▶ **ACTION ITEM**:
Pick out the lines below that contain the string "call" and copy them all.

▶ **SUPPLIED MATERIAL**:
-- Opening Marker --

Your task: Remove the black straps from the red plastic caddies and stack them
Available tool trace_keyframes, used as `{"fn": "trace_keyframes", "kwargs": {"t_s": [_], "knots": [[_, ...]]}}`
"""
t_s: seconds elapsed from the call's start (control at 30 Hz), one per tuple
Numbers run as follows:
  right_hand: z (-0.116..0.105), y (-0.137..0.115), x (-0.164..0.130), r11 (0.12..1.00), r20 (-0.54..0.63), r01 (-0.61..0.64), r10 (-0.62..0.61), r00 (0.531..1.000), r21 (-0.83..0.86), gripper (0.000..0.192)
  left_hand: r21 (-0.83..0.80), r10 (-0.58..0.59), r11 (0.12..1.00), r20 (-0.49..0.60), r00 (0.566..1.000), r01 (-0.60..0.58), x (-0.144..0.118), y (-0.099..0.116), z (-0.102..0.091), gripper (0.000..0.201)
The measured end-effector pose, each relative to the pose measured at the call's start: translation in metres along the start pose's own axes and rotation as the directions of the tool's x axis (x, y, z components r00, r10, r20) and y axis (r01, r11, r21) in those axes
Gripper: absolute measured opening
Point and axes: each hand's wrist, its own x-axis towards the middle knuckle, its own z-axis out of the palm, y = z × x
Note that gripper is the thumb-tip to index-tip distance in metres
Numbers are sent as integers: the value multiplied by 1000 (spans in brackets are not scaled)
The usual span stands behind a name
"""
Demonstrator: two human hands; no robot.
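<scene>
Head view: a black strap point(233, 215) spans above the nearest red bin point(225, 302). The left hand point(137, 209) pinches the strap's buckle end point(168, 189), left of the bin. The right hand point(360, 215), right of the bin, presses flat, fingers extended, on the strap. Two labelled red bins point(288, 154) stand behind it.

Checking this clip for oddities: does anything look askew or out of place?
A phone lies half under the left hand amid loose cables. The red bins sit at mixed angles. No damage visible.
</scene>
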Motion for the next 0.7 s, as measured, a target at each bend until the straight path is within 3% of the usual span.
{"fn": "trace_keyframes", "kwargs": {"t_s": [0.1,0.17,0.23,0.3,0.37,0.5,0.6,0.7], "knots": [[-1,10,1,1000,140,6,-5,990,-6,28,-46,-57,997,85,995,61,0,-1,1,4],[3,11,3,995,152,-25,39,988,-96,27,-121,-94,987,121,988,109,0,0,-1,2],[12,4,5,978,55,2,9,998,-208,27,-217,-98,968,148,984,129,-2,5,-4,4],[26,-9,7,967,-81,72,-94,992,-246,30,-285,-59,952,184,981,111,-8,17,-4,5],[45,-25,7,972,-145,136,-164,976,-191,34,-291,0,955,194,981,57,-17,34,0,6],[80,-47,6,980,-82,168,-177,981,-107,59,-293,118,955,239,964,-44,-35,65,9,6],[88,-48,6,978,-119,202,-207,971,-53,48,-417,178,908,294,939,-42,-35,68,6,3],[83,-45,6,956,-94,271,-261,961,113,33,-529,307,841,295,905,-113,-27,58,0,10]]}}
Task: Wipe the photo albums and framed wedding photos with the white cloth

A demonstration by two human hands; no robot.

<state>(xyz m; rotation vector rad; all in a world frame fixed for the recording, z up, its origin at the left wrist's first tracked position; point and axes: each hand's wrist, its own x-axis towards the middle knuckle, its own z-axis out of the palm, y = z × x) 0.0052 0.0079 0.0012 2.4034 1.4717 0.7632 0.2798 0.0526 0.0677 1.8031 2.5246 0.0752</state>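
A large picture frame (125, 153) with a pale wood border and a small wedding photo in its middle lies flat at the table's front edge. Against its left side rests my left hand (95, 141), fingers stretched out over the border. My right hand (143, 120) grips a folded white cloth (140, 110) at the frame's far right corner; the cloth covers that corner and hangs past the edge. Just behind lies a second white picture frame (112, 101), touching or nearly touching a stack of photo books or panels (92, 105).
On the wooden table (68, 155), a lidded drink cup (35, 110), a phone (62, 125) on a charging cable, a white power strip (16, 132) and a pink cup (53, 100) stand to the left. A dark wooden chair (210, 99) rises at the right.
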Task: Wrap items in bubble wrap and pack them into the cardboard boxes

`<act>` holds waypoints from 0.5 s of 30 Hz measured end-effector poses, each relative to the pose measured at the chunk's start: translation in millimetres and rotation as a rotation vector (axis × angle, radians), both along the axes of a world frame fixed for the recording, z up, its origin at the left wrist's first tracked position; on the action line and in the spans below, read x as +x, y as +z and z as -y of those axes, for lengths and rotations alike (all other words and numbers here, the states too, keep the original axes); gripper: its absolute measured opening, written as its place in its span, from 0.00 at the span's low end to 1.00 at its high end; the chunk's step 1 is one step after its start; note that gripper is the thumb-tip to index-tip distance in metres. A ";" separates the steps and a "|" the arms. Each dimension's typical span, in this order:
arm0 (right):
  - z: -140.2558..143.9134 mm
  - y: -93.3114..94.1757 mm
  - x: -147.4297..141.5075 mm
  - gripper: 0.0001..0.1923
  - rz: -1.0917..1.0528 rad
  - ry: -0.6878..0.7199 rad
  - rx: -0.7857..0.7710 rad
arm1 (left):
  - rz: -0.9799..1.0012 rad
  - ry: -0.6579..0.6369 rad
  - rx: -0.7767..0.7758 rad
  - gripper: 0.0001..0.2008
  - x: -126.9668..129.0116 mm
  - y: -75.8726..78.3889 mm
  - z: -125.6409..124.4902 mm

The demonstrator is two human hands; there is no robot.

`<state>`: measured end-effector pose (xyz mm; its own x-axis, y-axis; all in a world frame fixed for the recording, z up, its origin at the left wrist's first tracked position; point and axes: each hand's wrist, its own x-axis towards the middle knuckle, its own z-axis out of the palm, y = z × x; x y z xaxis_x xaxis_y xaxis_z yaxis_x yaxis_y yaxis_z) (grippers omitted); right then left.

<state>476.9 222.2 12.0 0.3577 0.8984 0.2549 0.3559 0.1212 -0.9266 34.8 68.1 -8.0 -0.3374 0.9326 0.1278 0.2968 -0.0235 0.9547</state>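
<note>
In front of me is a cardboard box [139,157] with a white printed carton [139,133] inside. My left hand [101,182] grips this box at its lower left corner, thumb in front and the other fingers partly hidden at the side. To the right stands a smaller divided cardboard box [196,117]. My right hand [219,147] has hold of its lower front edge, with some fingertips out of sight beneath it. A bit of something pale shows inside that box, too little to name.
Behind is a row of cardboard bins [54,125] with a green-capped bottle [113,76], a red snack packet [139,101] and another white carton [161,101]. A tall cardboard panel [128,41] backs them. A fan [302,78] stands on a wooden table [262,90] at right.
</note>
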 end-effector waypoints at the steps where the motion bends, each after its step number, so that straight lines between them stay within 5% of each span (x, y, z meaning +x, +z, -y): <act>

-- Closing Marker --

▶ **ANSWER FOR THIS EXERCISE**:
t_s: seconds elapsed from the call's start (control at 30 Hz), one per tuple
The measured end-effector pose, each relative to the pose measured at the call's start: translation in metres along the start pose's own axes and rotation as the directions of the tool's x axis (x, y, z components r00, r10, r20) and y axis (r01, r11, r21) in those axes

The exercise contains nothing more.